‘Secret of a Mountain Serpent’ Movie Review: The Artistic War Between Desire and Belonging

Nobody challenges the form of Indian storytelling quite like Nidhi Saxena, whose second film is playing at the Venice International Film Festival

Rahul Desai
By Rahul Desai
LAST UPDATED: SEP 13, 2025, 13:09 IST|5 min read
A still from 'Secret of a Mountain Serpent'
A still from 'Secret of a Mountain Serpent'

Secret of a Mountain Serpent

THE BOTTOM LINE

A ‘Festival Movie’ worth the hype.

Release date:Friday, August 29

Cast:Trimala Adhikari, Adil Hussain, Pushpendra Singh, Richa Meena

Director:Nidhi Saxena

Screenwriter:Nidhi Saxena

Duration:1 hour 48 minutes

Most film-makers use craft to tell stories. But some use stories to craft unfilmable feelings. Nidhi Saxena did it in her feature-length debut, Sad Letters of an Imaginary Woman, which had its world premiere at Busan last year.

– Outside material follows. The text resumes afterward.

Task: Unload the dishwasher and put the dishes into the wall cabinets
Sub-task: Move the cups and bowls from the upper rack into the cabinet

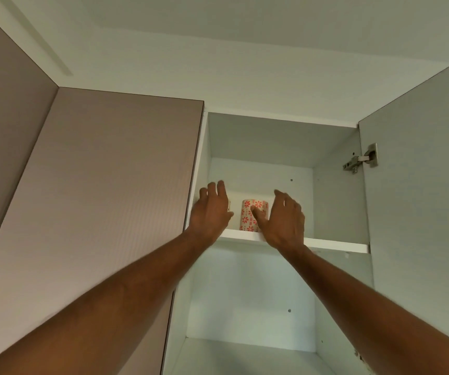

The life of a middle-aged caregiver and her ailing mother in a crumbling ancestral home became a medium to explore the transience of memories, trauma, loneliness and everything in between. The montage of a character recording whispers and past sounds from the walls of her house with a boom mic can seem strange — pretentious, even (the house in ‘arthouse’). But it encouraged us to renegotiate their relationship with the act of watching a movie. The orthodox need to interpret fiction made way for a sensory experience of understanding life itself. Imagine the screen speaking to the viewer in a different language: where expression comes disguised as an aesthetic.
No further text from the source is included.